TO DO:
Print nothing but the lines below starting at the line that holds "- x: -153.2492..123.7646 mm" and ending at the line that holds "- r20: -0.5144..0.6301", including both, each exactly as written.
━━━━━ GIVEN INFORMATION ━━━━━
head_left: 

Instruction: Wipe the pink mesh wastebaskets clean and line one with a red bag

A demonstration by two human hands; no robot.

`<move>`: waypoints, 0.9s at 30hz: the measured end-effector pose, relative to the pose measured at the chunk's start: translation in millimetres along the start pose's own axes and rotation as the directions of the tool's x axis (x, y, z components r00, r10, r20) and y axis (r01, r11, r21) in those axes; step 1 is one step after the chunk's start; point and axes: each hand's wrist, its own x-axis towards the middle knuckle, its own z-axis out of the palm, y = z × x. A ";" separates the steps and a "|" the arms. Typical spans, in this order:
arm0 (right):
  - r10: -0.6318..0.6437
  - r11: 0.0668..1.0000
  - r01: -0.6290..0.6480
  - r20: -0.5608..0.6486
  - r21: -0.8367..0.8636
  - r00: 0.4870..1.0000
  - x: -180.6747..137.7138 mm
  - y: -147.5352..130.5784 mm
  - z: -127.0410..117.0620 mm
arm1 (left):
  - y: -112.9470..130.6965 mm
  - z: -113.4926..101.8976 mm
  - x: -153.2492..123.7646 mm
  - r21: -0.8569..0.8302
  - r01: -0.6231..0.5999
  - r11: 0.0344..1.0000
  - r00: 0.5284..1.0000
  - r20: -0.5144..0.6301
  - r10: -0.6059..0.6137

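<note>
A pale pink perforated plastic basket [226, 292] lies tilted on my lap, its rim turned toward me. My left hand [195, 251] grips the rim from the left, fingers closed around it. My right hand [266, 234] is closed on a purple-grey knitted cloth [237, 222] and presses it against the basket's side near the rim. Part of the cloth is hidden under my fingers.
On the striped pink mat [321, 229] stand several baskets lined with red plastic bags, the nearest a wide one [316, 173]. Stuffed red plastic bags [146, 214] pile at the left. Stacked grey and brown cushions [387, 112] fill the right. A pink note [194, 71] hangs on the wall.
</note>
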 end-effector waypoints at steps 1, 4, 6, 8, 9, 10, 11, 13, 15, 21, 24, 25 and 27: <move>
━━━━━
TASK RESPONSE:
  - x: -153.2492..123.7646 mm
  - r21: -0.8569..0.8302
  - r01: -0.6231..0.5999
  - r11: 0.0344..1.0000
  - r00: 0.5284..1.0000
  - r20: -0.5144..0.6301

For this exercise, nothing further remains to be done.